◆ **Task goal**:
The listing should be returned in its entirety, exactly as given.

◆ **Input data**:
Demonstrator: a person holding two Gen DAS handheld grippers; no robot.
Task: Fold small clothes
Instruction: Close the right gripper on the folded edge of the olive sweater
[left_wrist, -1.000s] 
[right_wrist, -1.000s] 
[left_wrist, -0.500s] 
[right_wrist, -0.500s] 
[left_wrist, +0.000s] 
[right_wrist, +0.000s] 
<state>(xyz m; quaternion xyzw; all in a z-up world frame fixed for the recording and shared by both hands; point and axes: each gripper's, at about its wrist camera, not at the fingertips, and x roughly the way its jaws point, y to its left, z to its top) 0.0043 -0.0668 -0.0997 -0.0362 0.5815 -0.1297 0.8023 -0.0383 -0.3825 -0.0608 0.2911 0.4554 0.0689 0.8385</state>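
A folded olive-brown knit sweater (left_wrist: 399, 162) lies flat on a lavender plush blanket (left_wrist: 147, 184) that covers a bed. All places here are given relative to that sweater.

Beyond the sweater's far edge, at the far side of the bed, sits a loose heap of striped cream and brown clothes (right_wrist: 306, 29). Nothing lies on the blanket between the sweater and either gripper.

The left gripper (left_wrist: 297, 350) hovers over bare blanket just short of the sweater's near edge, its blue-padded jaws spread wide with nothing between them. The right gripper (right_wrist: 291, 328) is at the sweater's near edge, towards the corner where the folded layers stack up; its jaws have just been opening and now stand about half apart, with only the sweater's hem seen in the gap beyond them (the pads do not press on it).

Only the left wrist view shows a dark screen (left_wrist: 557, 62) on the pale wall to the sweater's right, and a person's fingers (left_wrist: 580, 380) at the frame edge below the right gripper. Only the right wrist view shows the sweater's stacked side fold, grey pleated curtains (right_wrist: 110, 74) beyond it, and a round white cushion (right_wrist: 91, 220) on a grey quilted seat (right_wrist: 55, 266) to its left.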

◆ **Task solution**:
Demonstrator: a person holding two Gen DAS handheld grippers; no robot.
Task: Fold small clothes
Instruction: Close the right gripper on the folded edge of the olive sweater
[left_wrist, -1.000s] 
[right_wrist, -1.000s] 
[left_wrist, -0.500s] 
[right_wrist, -0.500s] 
[left_wrist, +0.000s] 
[right_wrist, +0.000s] 
<state>(xyz m; quaternion xyzw; all in a z-up world frame fixed for the recording and shared by both hands; point and axes: each gripper's, at about its wrist camera, not at the fingertips, and x roughly the way its jaws point, y to its left, z to its top) 0.0043 -0.0668 -0.0997 -0.0362 0.5815 -0.1297 0.8023 -0.0383 -0.3825 -0.0608 0.2911 0.4554 0.0689 0.8385</state>
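A folded olive-brown knit sweater (left_wrist: 399, 162) lies flat on a lavender plush blanket (left_wrist: 147, 184) that covers a bed. All places here are given relative to that sweater.

Beyond the sweater's far edge, at the far side of the bed, sits a loose heap of striped cream and brown clothes (right_wrist: 306, 29). Nothing lies on the blanket between the sweater and either gripper.

The left gripper (left_wrist: 297, 350) hovers over bare blanket just short of the sweater's near edge, its blue-padded jaws spread wide with nothing between them. The right gripper (right_wrist: 291, 328) is at the sweater's near edge, towards the corner where the folded layers stack up; its jaws have just been opening and now stand about half apart, with only the sweater's hem seen in the gap beyond them (the pads do not press on it).

Only the left wrist view shows a dark screen (left_wrist: 557, 62) on the pale wall to the sweater's right, and a person's fingers (left_wrist: 580, 380) at the frame edge below the right gripper. Only the right wrist view shows the sweater's stacked side fold, grey pleated curtains (right_wrist: 110, 74) beyond it, and a round white cushion (right_wrist: 91, 220) on a grey quilted seat (right_wrist: 55, 266) to its left.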

At this stage, the exercise is finished.